What this task involves. Each line below has to be output exactly, from first to last.
Start of Provided data
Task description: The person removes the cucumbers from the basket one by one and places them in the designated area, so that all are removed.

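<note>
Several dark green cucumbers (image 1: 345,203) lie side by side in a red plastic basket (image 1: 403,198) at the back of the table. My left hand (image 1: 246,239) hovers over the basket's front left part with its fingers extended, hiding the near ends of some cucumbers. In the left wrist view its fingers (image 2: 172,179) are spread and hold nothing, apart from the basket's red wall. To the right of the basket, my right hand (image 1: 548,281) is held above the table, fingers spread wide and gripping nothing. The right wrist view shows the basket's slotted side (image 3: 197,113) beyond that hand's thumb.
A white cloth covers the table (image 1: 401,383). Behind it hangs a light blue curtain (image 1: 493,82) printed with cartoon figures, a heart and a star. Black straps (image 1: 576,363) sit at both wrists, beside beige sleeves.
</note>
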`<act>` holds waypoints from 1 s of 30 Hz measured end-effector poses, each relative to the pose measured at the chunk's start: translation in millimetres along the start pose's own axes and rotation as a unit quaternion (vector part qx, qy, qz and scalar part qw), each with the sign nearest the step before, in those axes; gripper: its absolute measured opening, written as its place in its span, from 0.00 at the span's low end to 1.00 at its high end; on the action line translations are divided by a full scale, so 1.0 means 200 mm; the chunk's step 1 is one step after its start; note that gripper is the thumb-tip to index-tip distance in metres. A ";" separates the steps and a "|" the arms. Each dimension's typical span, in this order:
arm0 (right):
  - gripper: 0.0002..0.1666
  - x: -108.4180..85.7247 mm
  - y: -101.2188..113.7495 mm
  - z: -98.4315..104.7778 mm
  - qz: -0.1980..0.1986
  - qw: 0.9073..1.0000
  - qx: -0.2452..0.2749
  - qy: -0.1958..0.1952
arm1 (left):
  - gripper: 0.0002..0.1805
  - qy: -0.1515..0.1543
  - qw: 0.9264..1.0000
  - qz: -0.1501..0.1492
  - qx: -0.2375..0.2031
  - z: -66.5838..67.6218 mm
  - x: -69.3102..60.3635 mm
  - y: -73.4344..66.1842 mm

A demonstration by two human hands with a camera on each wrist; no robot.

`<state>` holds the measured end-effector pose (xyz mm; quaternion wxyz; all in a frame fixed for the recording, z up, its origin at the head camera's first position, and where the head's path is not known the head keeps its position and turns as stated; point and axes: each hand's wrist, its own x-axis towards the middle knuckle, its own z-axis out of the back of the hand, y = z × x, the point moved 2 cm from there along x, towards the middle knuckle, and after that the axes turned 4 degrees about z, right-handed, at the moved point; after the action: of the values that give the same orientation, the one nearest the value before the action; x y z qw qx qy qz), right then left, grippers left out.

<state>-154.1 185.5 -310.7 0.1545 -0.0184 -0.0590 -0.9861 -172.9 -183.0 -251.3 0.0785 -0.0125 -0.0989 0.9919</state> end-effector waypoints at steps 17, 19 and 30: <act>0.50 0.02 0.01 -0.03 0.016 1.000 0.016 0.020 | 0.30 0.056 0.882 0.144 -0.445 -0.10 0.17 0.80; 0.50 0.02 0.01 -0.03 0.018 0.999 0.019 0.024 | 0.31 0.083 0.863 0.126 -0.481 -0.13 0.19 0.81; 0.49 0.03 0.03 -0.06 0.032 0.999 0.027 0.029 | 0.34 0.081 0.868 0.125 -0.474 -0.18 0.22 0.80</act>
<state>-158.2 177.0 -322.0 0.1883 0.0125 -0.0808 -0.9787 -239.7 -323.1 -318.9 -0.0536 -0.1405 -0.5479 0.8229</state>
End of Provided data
Your solution.
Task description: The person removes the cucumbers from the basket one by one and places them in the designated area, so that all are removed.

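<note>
Several dark green cucumbers (image 1: 345,203) lie side by side in a red plastic basket (image 1: 403,198) at the back of the table. My left hand (image 1: 246,239) hovers over the basket's front left part with its fingers extended, hiding the near ends of some cucumbers. In the left wrist view its fingers (image 2: 172,179) are spread and hold nothing, apart from the basket's red wall. To the right of the basket, my right hand (image 1: 548,281) is held above the table, fingers spread wide and gripping nothing. The right wrist view shows the basket's slotted side (image 3: 197,113) beyond that hand's thumb.
A white cloth covers the table (image 1: 401,383). Behind it hangs a light blue curtain (image 1: 493,82) printed with cartoon figures, a heart and a star. Black straps (image 1: 576,363) sit at both wrists, beside beige sleeves.
</note>
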`<act>` holds waypoints from 1 s of 30 Hz measured end-effector poses, each relative to the pose measured at the chunk's start: translation in millimetres along the start pose's own axes and rotation as a unit quaternion (vector part qx, qy, qz and scalar part qw), each with the sign nearest the step before, in those axes; gripper: its absolute measured opening, written as its place in its span, from 0.00 at the span's low end to 1.00 at its high end; on the action line translations are divided by a full scale, so 1.0 means 200 mm; the chunk's step 1 is one step after its start; note that gripper is the thumb-tip to index-tip distance in metres. A ";" separates the steps and a "|" the arms. Each dimension's typical span, in this order:
arm0 (right):
  - gripper: 0.0002..0.1666
  - x: -108.4180..85.7247 mm
  - y: -101.2188..113.7495 mm
  - z: -98.4315..104.7778 mm
  - qz: -0.1980..0.1986
  - qw: 0.9073..1.0000
  - qx: -0.2452..0.2749
  - qy: -0.1958..0.1952
arm1 (left):
  - gripper: 0.0002..0.1805
  - qy: -0.1515..0.1543
  - qw: 0.9264..1.0000
  - qz: -0.1501..0.1492
  - qx: -0.2375..0.2031
  - z: -66.5838..67.6218 mm
  - x: -69.3102..60.3635 mm
  - y: -73.4344..66.1842 mm

A demonstration by two human hands with a camera on each wrist; no robot.

`<state>` holds the measured end-effector pose (xyz mm; quaternion wxyz; all in a frame fixed for the recording, z up, its origin at the head camera's first position, and where the head's path is not known the head keeps its position and turns as stated; point and axes: each hand's wrist, its own x-axis towards the middle knuckle, its own z-axis out of the back of the hand, y = z × x, the point moved 2 cm from there along x, towards the middle knuckle, and after that the axes turned 4 degrees about z, right-handed, at the moved point; after the action: of the values that give the same orientation, the one nearest the value before the action; x y z qw qx qy qz), right then left, grippers left out.

<state>-154.1 185.5 -310.7 0.1545 -0.0184 -0.0590 -0.9861 -172.9 -183.0 -251.3 0.0785 -0.0125 -0.0989 0.9919</state> end-effector waypoints at steps 17, 19 and 30: <act>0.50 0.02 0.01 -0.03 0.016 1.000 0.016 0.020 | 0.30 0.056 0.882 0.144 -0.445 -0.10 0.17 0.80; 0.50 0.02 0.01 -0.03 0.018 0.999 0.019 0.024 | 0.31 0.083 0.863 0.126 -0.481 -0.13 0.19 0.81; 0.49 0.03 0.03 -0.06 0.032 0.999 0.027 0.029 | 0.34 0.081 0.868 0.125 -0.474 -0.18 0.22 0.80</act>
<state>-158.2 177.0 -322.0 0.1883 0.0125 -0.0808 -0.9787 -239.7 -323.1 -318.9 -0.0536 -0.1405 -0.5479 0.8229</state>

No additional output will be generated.